Directions for this task → Would you output the entries below only from the line containing "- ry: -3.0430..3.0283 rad" through the line containing "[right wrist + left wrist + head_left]", exactly as they stand and with both ends included?

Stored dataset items
************
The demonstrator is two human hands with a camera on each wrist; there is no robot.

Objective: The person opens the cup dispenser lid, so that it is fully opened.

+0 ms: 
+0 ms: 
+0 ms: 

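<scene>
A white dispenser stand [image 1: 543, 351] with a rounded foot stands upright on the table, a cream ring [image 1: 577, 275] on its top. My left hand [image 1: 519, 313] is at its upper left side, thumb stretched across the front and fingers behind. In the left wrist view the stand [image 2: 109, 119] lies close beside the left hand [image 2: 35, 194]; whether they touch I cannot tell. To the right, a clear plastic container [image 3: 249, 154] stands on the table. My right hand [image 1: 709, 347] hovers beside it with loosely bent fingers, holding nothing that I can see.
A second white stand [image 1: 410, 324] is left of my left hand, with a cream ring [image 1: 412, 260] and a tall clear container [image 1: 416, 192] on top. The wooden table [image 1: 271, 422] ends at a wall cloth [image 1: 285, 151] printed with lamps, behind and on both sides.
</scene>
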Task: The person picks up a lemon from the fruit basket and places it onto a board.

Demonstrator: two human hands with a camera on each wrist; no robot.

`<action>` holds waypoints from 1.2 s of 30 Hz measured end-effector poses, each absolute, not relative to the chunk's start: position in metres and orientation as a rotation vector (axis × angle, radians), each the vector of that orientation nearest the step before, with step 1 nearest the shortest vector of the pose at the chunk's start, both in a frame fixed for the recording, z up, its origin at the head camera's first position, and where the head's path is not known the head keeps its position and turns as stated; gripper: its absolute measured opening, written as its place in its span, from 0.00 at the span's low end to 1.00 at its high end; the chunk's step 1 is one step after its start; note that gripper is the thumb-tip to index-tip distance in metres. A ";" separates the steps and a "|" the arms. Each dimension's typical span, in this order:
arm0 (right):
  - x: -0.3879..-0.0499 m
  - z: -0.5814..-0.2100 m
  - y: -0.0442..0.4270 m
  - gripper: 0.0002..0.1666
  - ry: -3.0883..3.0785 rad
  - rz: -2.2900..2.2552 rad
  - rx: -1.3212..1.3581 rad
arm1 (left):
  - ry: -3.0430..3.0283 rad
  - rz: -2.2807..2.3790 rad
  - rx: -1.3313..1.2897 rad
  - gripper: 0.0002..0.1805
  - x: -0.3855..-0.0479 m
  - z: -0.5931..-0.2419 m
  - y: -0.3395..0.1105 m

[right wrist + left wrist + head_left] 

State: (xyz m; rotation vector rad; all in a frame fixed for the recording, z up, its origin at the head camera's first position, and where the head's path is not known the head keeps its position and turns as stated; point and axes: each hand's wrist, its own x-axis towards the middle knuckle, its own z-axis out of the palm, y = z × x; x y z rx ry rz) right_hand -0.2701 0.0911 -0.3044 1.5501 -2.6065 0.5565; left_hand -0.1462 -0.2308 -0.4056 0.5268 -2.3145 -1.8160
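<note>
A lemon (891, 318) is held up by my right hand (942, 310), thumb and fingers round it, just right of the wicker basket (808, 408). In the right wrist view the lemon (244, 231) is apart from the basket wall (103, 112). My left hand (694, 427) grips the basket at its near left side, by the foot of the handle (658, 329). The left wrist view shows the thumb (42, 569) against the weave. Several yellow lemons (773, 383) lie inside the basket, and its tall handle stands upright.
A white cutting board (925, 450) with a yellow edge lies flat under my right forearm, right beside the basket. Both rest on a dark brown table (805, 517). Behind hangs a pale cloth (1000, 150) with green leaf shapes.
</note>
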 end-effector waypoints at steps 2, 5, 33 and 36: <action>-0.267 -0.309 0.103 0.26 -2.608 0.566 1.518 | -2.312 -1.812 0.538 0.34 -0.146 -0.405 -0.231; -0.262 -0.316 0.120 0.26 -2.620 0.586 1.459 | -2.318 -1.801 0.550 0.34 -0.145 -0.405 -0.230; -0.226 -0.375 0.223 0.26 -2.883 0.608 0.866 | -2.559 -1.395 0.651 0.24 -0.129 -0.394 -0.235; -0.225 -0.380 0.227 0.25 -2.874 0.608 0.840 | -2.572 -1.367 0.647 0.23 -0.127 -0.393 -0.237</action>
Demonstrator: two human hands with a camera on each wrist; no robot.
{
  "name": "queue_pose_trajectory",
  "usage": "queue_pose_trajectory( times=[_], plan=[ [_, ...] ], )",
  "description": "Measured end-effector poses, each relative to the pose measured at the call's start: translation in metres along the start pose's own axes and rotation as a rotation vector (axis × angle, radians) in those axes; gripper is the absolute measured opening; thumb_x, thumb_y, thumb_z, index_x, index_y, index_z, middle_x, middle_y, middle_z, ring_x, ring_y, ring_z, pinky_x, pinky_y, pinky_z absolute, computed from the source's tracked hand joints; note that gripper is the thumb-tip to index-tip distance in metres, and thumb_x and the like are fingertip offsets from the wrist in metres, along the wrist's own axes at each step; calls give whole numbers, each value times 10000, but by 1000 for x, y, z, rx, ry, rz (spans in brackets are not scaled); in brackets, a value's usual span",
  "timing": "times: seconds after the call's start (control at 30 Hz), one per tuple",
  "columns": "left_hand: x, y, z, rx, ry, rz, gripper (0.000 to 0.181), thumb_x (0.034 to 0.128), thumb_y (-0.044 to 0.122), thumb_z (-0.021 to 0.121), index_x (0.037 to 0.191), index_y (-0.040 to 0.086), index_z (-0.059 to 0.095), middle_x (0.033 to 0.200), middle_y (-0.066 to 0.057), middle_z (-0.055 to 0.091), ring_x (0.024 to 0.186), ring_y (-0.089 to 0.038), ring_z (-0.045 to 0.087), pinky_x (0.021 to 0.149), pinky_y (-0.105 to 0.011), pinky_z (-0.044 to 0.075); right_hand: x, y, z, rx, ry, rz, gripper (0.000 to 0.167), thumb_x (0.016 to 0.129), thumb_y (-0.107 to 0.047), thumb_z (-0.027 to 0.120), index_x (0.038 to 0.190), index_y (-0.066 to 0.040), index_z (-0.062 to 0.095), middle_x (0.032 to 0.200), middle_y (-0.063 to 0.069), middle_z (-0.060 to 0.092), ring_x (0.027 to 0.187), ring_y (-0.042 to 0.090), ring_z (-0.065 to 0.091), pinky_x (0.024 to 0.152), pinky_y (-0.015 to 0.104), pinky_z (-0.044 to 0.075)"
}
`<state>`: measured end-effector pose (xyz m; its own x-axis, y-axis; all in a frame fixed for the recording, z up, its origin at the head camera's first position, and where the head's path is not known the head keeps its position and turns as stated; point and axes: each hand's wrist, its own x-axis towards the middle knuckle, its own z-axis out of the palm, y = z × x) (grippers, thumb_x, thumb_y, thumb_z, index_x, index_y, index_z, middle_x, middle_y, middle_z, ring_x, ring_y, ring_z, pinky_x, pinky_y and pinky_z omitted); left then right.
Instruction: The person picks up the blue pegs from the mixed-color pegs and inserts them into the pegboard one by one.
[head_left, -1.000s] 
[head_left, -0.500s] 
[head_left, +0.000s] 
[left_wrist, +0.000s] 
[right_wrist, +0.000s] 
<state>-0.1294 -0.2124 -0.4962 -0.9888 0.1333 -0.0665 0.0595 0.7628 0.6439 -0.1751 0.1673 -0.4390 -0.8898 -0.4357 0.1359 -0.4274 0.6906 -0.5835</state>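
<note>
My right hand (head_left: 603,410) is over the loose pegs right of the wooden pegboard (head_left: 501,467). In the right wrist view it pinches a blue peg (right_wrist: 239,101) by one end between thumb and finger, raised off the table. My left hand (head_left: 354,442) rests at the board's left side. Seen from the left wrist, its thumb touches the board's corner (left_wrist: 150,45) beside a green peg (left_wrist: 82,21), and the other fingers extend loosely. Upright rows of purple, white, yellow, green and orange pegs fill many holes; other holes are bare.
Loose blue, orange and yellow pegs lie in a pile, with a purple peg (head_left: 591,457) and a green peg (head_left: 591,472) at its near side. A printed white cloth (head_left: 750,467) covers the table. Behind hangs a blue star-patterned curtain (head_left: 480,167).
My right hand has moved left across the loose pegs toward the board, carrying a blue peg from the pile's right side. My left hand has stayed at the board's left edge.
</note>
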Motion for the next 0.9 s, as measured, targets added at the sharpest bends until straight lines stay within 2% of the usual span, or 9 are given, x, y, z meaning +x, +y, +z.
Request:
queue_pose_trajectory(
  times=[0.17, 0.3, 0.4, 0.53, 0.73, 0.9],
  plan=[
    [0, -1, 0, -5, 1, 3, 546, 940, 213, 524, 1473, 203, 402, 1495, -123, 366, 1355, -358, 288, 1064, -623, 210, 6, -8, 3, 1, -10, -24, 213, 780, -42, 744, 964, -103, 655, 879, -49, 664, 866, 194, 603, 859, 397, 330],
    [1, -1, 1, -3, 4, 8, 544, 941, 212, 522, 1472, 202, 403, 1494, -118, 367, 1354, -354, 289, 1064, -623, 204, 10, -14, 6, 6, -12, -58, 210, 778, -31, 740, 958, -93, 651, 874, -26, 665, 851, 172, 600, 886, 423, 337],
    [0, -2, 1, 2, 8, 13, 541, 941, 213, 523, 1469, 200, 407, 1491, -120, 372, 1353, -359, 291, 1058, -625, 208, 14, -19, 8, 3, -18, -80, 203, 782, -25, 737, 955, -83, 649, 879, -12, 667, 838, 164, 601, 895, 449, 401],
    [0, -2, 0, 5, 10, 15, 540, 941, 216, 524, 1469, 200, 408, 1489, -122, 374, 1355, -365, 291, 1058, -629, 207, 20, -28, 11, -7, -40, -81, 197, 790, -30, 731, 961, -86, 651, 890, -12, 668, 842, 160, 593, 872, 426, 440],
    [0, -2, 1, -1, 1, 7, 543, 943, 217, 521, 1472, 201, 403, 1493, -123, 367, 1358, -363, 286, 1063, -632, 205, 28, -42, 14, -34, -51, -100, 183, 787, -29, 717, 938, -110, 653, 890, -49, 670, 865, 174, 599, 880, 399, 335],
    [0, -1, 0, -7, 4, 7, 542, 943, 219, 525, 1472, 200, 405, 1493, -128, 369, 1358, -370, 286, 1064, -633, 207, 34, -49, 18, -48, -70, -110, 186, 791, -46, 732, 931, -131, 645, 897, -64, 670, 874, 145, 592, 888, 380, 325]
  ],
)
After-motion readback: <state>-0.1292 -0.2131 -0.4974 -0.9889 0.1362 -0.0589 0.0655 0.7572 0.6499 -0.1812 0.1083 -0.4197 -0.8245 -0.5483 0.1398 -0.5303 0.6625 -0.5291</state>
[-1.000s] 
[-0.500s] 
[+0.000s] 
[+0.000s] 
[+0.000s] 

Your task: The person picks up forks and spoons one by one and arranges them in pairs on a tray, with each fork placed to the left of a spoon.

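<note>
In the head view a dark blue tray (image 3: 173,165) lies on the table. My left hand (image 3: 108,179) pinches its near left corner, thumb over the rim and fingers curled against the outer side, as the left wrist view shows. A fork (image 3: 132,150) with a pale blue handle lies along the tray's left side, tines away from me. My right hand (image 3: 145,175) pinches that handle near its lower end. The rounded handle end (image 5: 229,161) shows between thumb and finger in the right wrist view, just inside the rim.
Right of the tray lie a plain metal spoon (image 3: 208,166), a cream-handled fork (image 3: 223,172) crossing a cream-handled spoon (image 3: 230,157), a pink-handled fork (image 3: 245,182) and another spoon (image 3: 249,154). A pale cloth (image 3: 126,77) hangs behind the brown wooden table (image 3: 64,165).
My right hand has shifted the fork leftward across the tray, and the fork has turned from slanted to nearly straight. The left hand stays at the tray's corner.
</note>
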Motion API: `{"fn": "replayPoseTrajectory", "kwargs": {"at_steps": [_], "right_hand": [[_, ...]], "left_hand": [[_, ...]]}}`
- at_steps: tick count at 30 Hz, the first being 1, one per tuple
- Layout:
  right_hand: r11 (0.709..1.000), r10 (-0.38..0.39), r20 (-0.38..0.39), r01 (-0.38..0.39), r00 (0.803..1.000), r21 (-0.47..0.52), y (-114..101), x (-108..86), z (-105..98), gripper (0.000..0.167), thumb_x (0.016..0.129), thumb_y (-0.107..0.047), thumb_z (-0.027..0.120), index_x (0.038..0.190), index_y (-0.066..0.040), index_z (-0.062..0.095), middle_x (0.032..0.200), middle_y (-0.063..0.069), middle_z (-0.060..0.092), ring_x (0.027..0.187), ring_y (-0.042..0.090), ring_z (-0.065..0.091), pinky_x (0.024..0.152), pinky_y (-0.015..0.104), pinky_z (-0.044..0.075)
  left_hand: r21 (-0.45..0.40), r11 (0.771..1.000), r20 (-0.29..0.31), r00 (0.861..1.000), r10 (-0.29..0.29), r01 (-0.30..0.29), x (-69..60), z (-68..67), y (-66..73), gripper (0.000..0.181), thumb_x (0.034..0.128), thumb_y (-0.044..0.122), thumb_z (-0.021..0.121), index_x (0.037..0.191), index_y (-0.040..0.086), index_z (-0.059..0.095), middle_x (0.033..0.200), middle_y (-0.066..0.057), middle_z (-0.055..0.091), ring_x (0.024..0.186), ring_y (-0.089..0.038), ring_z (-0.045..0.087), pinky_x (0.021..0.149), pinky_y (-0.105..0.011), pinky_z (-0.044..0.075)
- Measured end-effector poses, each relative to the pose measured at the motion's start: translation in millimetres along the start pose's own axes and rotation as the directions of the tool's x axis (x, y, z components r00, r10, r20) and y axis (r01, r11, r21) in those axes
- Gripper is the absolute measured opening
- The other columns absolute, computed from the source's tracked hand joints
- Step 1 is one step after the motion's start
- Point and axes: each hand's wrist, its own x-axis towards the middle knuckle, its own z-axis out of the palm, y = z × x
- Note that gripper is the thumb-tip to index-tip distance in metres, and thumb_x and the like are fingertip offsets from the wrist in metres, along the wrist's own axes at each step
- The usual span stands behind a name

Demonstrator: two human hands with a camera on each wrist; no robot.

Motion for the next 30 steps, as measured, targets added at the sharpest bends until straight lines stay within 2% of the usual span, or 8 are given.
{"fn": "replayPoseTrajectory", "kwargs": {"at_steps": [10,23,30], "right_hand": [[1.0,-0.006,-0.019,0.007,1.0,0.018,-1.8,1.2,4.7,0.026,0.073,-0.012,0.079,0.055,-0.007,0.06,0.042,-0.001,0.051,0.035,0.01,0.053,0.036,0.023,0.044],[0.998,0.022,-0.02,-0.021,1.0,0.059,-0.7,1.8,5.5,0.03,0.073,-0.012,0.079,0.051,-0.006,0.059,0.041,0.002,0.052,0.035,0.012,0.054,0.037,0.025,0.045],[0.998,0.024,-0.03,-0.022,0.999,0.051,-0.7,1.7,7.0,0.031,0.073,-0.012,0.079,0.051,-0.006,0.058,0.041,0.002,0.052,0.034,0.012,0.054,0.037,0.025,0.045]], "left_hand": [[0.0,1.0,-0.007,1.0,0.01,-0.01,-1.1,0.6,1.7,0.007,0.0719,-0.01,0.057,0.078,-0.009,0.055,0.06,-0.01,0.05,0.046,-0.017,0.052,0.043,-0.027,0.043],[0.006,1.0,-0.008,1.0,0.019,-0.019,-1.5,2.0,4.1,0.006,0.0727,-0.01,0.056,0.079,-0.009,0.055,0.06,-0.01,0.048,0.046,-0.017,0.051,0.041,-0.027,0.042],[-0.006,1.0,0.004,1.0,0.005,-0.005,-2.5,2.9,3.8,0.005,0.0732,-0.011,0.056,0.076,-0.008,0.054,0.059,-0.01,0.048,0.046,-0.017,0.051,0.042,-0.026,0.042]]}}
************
Task answer →
  - ry: -3.0430..3.0283 rad
  - rz: -2.2807..2.3790 rad
  - rx: -1.3313..1.2897 rad
  - gripper: 0.0002..0.1805
  - x: -0.3855..-0.0479 m
  - z: -0.5931..-0.2419 m
  - y: -0.3395..0.1105 m

[right wrist + left wrist + head_left] 

Exercise complete, with nothing further to add.